Copy exactly the lines of the material below, starting with the first and including the line that holds "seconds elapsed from".

= Beginning of Section =

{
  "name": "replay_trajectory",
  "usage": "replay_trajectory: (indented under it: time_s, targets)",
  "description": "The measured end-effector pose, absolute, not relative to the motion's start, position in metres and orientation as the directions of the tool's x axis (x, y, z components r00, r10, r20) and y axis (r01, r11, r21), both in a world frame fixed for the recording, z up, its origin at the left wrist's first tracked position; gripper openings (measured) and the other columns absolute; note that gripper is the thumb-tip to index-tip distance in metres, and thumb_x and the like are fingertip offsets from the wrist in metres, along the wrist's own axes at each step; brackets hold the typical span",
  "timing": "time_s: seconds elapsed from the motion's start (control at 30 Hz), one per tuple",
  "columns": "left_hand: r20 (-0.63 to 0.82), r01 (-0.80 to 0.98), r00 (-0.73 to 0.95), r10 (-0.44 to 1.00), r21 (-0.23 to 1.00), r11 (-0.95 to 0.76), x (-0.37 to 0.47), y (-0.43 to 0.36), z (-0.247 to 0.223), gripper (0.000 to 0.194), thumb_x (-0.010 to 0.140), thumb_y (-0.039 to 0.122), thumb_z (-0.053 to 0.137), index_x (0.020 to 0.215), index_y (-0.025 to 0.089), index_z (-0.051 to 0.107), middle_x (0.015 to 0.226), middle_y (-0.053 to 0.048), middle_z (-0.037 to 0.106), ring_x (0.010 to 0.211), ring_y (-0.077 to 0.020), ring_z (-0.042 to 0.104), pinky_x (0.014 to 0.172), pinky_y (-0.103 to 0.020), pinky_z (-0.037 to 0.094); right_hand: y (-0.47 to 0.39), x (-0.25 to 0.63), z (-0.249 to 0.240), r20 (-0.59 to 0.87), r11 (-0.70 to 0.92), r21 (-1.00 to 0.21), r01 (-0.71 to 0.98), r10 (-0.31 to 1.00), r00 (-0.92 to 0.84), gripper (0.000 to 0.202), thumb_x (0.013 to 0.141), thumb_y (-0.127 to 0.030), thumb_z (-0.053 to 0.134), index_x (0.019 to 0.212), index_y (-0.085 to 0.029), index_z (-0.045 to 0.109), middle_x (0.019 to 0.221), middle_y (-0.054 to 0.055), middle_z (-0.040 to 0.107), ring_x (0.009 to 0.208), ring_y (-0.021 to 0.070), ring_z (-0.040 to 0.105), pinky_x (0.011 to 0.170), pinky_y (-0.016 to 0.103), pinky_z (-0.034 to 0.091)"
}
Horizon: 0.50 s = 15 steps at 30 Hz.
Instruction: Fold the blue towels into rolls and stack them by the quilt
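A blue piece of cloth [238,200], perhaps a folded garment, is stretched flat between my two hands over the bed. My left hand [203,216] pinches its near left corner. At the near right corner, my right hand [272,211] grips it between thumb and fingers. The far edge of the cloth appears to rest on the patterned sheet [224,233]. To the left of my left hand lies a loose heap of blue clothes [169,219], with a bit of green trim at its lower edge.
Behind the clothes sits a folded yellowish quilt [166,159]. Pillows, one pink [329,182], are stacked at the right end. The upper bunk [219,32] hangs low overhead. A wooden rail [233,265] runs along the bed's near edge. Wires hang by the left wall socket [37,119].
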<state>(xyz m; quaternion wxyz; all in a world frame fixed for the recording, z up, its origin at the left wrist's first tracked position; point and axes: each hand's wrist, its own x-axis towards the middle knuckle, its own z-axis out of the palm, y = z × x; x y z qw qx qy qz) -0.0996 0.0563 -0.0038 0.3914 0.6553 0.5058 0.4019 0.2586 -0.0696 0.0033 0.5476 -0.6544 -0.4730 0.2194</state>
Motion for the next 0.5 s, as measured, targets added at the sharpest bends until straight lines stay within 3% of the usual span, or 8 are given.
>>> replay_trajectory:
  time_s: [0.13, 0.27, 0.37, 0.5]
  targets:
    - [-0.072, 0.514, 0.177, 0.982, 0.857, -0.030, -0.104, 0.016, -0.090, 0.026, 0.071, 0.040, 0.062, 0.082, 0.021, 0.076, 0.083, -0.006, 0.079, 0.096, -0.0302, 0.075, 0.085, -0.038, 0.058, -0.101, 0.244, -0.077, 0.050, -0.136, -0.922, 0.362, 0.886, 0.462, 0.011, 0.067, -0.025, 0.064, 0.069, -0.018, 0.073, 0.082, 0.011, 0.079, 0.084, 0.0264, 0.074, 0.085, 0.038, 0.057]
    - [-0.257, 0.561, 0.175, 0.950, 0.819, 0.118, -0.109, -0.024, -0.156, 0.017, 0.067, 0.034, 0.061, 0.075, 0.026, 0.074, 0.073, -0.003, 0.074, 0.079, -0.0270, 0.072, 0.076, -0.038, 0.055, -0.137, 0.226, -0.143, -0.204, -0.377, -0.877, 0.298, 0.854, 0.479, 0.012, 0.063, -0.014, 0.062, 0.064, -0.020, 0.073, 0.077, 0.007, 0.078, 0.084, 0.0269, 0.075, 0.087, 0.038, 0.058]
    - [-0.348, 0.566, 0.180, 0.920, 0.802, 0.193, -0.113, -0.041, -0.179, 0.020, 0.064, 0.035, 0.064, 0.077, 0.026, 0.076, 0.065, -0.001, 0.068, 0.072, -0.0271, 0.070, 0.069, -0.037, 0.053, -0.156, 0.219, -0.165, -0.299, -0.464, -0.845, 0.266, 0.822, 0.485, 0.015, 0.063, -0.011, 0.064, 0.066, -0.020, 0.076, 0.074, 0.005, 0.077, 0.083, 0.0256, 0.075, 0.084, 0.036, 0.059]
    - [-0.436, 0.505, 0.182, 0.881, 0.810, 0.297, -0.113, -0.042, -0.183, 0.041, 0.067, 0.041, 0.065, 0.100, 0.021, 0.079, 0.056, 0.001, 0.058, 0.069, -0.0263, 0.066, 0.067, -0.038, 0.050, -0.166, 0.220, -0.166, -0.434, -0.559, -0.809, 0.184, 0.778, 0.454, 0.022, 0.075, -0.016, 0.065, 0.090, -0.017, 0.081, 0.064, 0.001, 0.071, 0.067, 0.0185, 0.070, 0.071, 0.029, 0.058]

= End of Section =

Reply to the exercise:
{
  "name": "replay_trajectory",
  "usage": "replay_trajectory: (indented under it: time_s, targets)",
  "description": "The measured end-effector pose, absolute, not relative to the motion's start, position in metres and orientation as the directions of the tool's x axis (x, y, z components r00, r10, r20) and y axis (r01, r11, r21), both in a world frame fixed for the recording, z up, its origin at the left wrist's first tracked position; gripper openings (measured) and the other columns absolute; note that gripper is the thumb-tip to index-tip distance in metres, and thumb_x and the like are fingertip offsets from the wrist in metres, along the wrist's own axes at each step; brackets hold the typical span",
  "timing": "time_s: seconds elapsed from the motion's start (control at 30 Hz), one per tuple",

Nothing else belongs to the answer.